01/06/2026
Después de cinco días intensos, toca dar las gracias.
En primer lugar, a la Hermandad de la Santa Cruz de la Calle Cabo, por confiar en mí para documentar estos días tan especiales a través de la fotografía y el vídeo. Pero, sobre todo, gracias por el trato tan humano y tan cercano que he recibido desde el primer momento. Por vuestra atención, vuestra colaboración y vuestro cariño. Por preocuparos constantemente por cómo estaba, por si necesitaba algo, por esos momentos en los que el calor apretaba o cuando la multitud hacía más complicado el trabajo. Siempre encontré una palabra amable, una mano tendida y un respeto que me han hecho sentir uno más entre vosotros.

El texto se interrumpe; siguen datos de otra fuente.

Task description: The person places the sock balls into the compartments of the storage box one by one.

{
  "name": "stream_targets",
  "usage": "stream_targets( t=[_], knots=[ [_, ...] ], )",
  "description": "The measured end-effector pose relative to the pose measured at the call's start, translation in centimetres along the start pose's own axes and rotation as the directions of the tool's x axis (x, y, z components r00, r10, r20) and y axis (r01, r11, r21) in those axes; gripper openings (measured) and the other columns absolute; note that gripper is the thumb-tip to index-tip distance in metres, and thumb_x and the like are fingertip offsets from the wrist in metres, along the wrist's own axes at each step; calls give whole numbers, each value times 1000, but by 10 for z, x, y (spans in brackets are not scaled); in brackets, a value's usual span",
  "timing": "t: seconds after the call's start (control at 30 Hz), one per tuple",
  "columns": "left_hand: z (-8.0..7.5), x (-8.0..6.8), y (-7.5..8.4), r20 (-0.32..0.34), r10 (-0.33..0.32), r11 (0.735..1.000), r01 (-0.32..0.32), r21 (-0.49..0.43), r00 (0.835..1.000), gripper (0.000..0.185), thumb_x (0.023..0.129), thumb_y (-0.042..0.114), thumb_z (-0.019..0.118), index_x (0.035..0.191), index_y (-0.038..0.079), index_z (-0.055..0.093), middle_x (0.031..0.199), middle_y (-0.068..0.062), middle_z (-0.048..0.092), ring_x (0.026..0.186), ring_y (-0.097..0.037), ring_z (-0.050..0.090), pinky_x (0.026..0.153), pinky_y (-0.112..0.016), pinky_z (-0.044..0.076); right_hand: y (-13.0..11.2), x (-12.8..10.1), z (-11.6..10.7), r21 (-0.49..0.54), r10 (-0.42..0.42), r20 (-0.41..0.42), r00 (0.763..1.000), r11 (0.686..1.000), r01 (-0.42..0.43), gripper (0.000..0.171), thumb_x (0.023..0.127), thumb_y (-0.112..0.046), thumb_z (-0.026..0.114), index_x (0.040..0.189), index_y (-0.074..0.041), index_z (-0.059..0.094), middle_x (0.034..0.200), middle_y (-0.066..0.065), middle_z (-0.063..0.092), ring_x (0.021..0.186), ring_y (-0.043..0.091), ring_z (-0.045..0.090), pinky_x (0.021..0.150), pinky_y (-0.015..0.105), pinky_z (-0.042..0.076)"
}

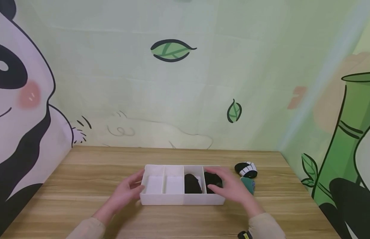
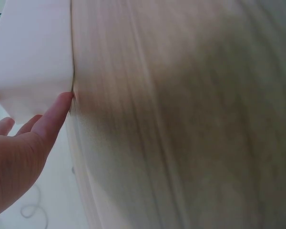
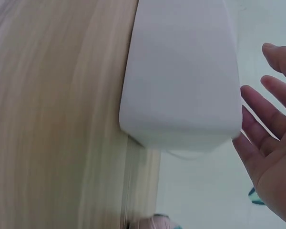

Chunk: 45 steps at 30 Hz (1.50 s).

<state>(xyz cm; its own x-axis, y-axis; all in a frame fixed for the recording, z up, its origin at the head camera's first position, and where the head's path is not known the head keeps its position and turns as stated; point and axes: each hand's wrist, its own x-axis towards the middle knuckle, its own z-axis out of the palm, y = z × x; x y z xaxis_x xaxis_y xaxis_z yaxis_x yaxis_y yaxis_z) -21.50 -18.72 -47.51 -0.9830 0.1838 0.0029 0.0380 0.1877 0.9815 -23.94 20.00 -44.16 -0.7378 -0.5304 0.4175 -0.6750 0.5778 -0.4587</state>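
Observation:
A white box (image 1: 162, 199) with several compartments in a row sits on the wooden table. Black bundles, which look like rolled socks, fill its two right compartments: one black bundle (image 1: 192, 184) in the third, another black bundle (image 1: 213, 179) at the right end. The two left compartments hold nothing. My left hand (image 1: 129, 188) touches the box's left end, its fingers (image 2: 52, 117) fairly straight against the wall. Over the right end compartment is my right hand (image 1: 231, 186), partly covering the bundle there. In the right wrist view its fingers (image 3: 267, 112) are spread and loose, with nothing gripped.
Right of the box lie a black-and-white bundle (image 1: 246, 169) and a teal bundle (image 1: 248, 184), partly behind the right hand. A printed backdrop (image 1: 113, 83) stands behind the table (image 1: 179, 222). A black band with a yellow patch (image 1: 244, 235) shows by the right sleeve.

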Motion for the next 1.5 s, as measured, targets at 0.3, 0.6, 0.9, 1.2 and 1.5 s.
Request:
stream_targets(
  t=[0.3, 0.6, 0.9, 1.2, 1.5],
  knots=[
    [0, 0, -1, -2, 3, 1000, -3, -8, 1000, 62, 96, -1, 58, 152, 0, 33, 149, -30, 38, 131, -47, 44, 88, -40, 56, 8, -14, -16, -37, 4, -97, 995, 999, -7, 52, 83, -10, 80, 131, -6, 62, 117, 3, 70, 111, 26, 61, 97, 52, 47],
    [1, 0, -1, 2, 5, 1000, -5, -18, 1000, 62, 96, -1, 58, 152, 0, 33, 149, -30, 38, 131, -48, 44, 88, -40, 56, 16, -25, -29, -10, 4, -178, 984, 1000, -6, 50, 81, -1, 78, 128, -2, 62, 106, 4, 73, 102, 26, 66, 90, 47, 50],
    [-1, -2, -1, 11, 17, 1000, -17, -13, 1000, 62, 97, 0, 57, 153, -1, 31, 149, -31, 37, 131, -48, 44, 88, -40, 56, 23, -35, -42, 51, 79, -184, 980, 996, -71, 45, 86, 1, 73, 129, -1, 60, 107, 8, 72, 100, 26, 67, 90, 32, 52],
    [-1, -2, -1, 13, 12, 1000, -11, -22, 1000, 62, 97, 0, 58, 153, -2, 30, 150, -31, 35, 131, -48, 44, 89, -43, 55, 35, -44, -51, 56, 152, -198, 968, 988, -143, 43, 88, 0, 72, 129, -2, 59, 107, 11, 71, 99, 28, 67, 87, 40, 54],
    [-1, -2, -1, 16, 10, 1000, -10, -25, 1000, 62, 97, 0, 57, 153, -1, 31, 150, -31, 36, 132, -48, 43, 89, -42, 55, 46, -52, -58, 87, 300, -172, 938, 953, -289, 46, 90, -5, 71, 134, 0, 57, 113, 16, 68, 105, 33, 65, 93, 40, 52]
  ],
)
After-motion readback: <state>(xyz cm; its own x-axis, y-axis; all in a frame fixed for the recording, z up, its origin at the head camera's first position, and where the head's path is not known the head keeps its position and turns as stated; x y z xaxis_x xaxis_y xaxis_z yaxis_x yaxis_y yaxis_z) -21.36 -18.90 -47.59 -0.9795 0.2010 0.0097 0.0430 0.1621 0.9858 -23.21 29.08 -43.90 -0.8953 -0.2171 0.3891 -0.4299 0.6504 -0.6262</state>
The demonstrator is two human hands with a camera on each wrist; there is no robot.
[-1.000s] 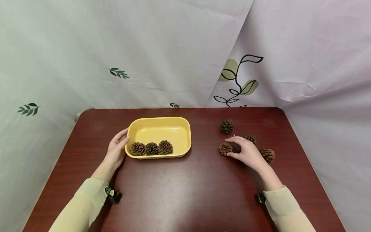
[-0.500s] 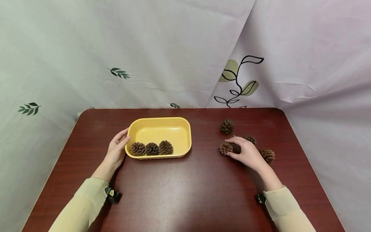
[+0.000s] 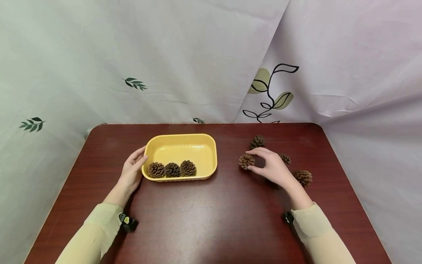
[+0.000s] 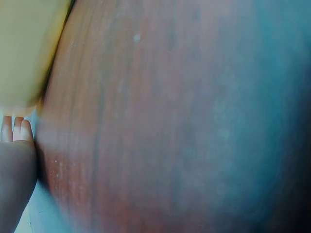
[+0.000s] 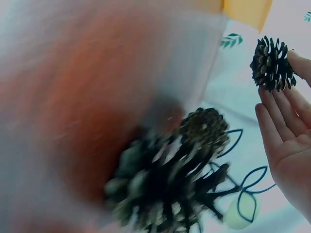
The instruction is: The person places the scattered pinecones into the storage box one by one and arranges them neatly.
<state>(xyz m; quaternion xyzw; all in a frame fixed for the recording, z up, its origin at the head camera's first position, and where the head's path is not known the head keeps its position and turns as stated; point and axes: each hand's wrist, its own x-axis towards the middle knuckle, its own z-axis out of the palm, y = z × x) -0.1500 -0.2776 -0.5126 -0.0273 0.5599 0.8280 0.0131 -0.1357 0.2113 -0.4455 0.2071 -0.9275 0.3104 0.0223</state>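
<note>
My left hand (image 3: pixel 131 173) holds the left end of a yellow plastic tray (image 3: pixel 202 156), thumb at the rim. In the left wrist view its fingertips (image 4: pixel 18 128) meet the tray's end. Three brown pine cones (image 3: pixel 172 170) sit in a row along the tray's near side. My right hand (image 3: pixel 276 168) pinches another pine cone (image 3: pixel 246 161) between thumb and fingers, to the right of the tray. The right wrist view shows this held cone (image 5: pixel 272 65) raised off the table, its scales spread.
Behind and beside the right hand lie loose pine cones: one at the back (image 3: pixel 257 142), a small one (image 3: pixel 285 159) and one farther right (image 3: pixel 303 178). The dark red table (image 3: pixel 197 216) ends at a pale leaf-print cloth (image 3: pixel 184 73).
My right hand has lifted the pine cone from its place and carried it a little left and away from me. The left hand and tray stay where they were.
</note>
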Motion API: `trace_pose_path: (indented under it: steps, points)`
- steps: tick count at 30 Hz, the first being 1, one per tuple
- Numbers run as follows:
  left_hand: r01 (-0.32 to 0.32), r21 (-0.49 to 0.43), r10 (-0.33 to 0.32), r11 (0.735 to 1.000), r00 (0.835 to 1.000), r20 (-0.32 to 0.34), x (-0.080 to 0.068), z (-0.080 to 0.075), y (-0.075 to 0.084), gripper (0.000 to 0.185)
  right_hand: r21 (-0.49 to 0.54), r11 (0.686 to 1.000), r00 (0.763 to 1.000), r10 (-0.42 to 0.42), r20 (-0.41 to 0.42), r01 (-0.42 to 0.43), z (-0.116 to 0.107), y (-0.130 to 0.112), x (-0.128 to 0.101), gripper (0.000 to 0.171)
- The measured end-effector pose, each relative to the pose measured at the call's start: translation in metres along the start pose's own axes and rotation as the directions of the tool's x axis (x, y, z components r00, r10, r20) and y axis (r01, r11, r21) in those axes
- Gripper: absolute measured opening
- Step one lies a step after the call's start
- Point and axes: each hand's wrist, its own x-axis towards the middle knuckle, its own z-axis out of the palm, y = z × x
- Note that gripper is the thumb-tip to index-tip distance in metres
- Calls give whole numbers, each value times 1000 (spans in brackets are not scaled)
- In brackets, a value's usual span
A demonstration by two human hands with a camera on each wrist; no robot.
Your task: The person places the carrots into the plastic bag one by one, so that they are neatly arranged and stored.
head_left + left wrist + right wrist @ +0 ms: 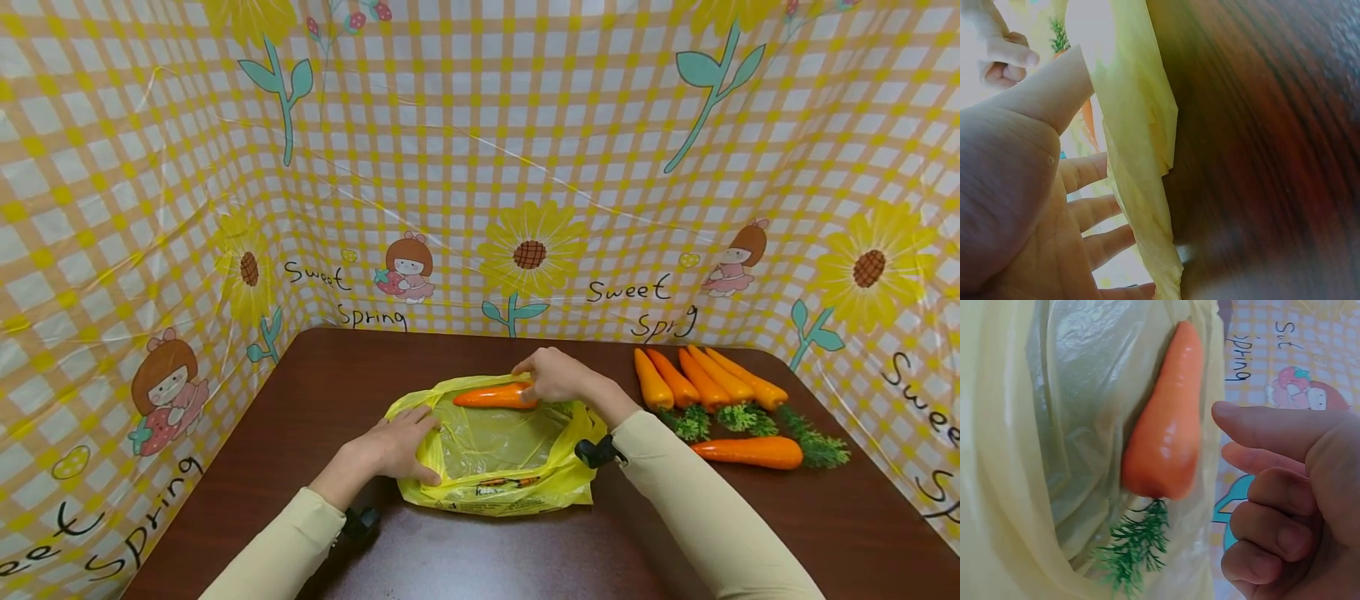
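Brown table (450, 550) under us, we are pressing flat left fingers (408, 433) on the limp, slippery bag (495, 492) while loosely curled right fingers (543, 379), gripping nothing, are hovering beside the light, stiff carrot (495, 397).

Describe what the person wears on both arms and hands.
Both arms wear long, plain cream sleeves, the left sleeve and the right sleeve, each ending at the wrist. A small black device sits at each wrist: the left one under the cuff, the right one beside it. The left hand and right hand are bare, with no gloves or rings visible.
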Motion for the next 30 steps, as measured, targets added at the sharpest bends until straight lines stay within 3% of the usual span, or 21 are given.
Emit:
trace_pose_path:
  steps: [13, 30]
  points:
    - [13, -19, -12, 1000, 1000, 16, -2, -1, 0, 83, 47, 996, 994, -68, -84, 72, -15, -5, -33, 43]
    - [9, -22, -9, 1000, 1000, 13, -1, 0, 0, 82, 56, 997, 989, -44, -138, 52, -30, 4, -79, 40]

Gracias también a todas las personas que me han abierto las puertas de sus casas para ofrecerme un balcón, una ventana o cualquier rincón desde el que poder asomarme para conseguir la mejor imagen posible. Gestos que pueden parecer pequeños, pero que para quienes vivimos detrás de una cámara significan muchísimo.
A mis compañeros fotógrafos y videógrafos que acompañaban a la Reina y su Corte de Honor, gracias por el compañerismo, las risas, los ánimos y todos esos momentos compartidos entre carreras, esperas y jornadas interminables. Ha sido un placer vivir estos días junto a vosotros.
Y, cómo no, a todo el pueblo de La Palma. A quienes se han interesado por cómo llevaba el trabajo, a quienes me han facilitado el paso cuando me veían llegar cargado con las cámaras, y a todas esas personas que, de una forma u otra, han contribuido a que pudiera desempeñar mi trabajo en las mejores condiciones posibles.
Han sido cinco días de mucho esfuerzo, de poco descanso y de miles de imágenes tomadas. Termino cansado, sí, pero también profundamente agradecido y feliz. Feliz por el resultado conseguido, por todo lo vivido y por todas las experiencias, encuentros y momentos que esta aventura me ha regalado.
Gracias por dejarme contar vuestra historia y devoción a través de mi cámara. Ha sido un auténtico privilegio.